As for your statement about "The more optimisations you do, without know what hardware you're targetting, the greater the risk you'll hinder the driver from being able to produce optimal code."
it may be true specifically for the microsoft HLSL compiler, but it is not necessarily true for every possible compiler and general optimizer. The fact that their compiler does "optimiztions" that actually make the code worse
is really their problem. I will say it plainly, their compiler is of very low quality. It is a "half-assed" piece of garbage. Just to give the game developers some "working" tool and to be done with it.
I know very well how bad it is because i have very extensive experience with it, i have been watching what code it produces and trying to workaround numerous bugs and poor decisions it makes.
microsoft aside, there are many possible generic optimizations that can be very powerful without ever making the code worse (if implemented well). Many (maybe all) general-porpose compilers employ such optimizations.
Most of them work only with scalar code. When the code is vectored, end even worse, can have random swizzles, it becomes extremely hard if not impossible.

mbentrup
07-02-2014, 01:08 AM
So, suppose the generic shader optimizer finds an opportunity to eliminate a common subexpression by storing it in a temporary register for later use. How should it decide if the cost of the instructions to recompute it on the fly (if CSE is not done) exceeds the cost of using an extra register (if CSE is done), if it doesn't know about the underlying hardware ?

l_belev
07-02-2014, 03:37 AM
I dont know about CSE, maybe use some generic assumptions that are statistically best.
I consider arithmetic transformations among the more important things since often the shaders are very math-heavy.
To give some random simple example, something like sqrt(a)*b + sqrt(a)*c to be replaced with sqrt(a)*(b + c), or sqrt(x*x) to be replaced with abs(x). (If you wonder why someone would write things like sqrt(x*x) in the first place, people write all sorts of such pointless stuff. Sometimes it comes from different macros expanded together.)
Of course many of those can only be enabled with a compiler option that turns off ieee strictness, which is good enough for most cases (most graphics applications like games rarely care about ieee-strictness in their shaders).

kRogue
07-02-2014, 06:25 AM
To summarize your post, nvidia and amd are 100% scalar-firendly while intel are semi-scalar-friendly (only fragment shaders).

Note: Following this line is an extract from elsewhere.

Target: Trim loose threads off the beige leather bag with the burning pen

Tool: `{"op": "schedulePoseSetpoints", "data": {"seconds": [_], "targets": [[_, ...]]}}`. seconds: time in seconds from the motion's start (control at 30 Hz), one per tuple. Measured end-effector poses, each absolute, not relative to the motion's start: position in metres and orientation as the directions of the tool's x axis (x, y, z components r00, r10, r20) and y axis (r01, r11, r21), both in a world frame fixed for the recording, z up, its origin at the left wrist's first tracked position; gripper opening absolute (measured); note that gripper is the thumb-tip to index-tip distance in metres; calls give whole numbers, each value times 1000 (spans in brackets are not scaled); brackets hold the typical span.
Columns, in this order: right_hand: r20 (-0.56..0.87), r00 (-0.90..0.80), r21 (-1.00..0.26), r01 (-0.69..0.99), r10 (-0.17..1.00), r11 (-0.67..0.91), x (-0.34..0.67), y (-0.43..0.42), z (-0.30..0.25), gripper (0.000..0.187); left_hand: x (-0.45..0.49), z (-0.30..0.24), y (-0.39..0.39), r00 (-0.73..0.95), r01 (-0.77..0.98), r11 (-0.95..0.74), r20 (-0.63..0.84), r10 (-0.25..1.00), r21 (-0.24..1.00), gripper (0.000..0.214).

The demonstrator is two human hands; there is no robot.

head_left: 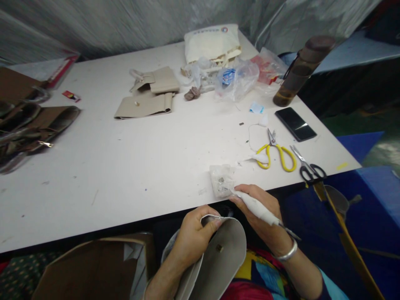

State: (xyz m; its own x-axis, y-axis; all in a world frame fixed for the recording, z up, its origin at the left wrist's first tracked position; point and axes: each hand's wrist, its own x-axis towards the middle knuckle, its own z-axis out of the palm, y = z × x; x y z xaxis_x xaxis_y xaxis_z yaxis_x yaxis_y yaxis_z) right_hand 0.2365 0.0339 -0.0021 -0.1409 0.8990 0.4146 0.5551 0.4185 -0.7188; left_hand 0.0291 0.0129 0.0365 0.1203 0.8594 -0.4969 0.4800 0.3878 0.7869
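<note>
My left hand (195, 233) pinches the upper edge of a light beige leather bag (229, 262) below the table's front edge. A small gold-coloured metal fitting (219, 248) sits on the bag's flap. In my right hand (261, 208) is a slim tool wrapped in white (258, 207), its dark end pointing back toward my wrist. The tool's thin tip touches or hovers over a small whitish packet (221, 181) at the table's edge; I cannot tell which. A small grey spot shows on the packet.
Yellow-handled scissors (272, 152), black-handled scissors (308, 164), a phone (295, 123) and a bottle (301, 71) stand or lie at right. Beige bag pieces (143, 105), plastic bags (239, 79) and a cloth bag (212, 43) are farther back. Brown wrapped bags (34, 125) lie left.
</note>
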Motion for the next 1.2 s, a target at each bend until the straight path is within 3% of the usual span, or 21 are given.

But what I know from intel's documentation is that the issue with vertex shaders is not actually hardware but software-related, that is, it is their driver that puts the hardware in vectored mode for vertex shaders and scalar mode for fragment shaders.
In other words the hardware can actually work in scalar mode for vertex shaders too, it's up to the driver. They could change this behavior by driver update, which would be needed anyway in order to support the hypothetical new binary shader format.
When the vectored mode is left unused, they could clean-up their hardware from this redundant "flexibility", which would save power consumption and dye area. Thats what all other GPU vendors figured out already, some of them a long time ago.


For Intel's Gen7 and before, that only 2 vertices are handled per invocation is a hardware limit. So for vertex and geometry shading, and tessellation too, the backend to the compiler should do everything it can to vectorize the code to vec4s. If a vertex shader cannot be vectorized at all, then for Intel Gen7 and before, ALU utilization is at 25%. However, most programs are almost never vertex bottlenecked. To do 8 vertices at a time requires sand and changes to the logic for pushing vertices into the pipeline and the post vertex cache and so on. On the subject of tessellation, 8-wide dispatch would be great, but I suspect more sand will then be needed on the GPU to buffer the tessellation. Geometry shader 8-wide dispatch is quite icky: lots of room needed and one needs to execute it -every- time (no caching for GS really) and fed to to the triangle-setup-rasterizer unit in the API order, again requiring even more buffering, namely 4 times as much as 2-wide dispatch. I hate geometry shaders :p


For the case of fragment shading, SIMD8, SIMD16 and SIMD32 mode, it is actually wise to have multiple fragment dispatch modes. The reasoning is register space: a hardware thread has 4KB of register space, under SIMD8 that gives one 512B of scratch per thread, under SIMD16 gives 256B of scratch and under SIMD32 128B of scratch. If the shader is too complicated, then more scratch space is needed, hence the different modes for fragment shading.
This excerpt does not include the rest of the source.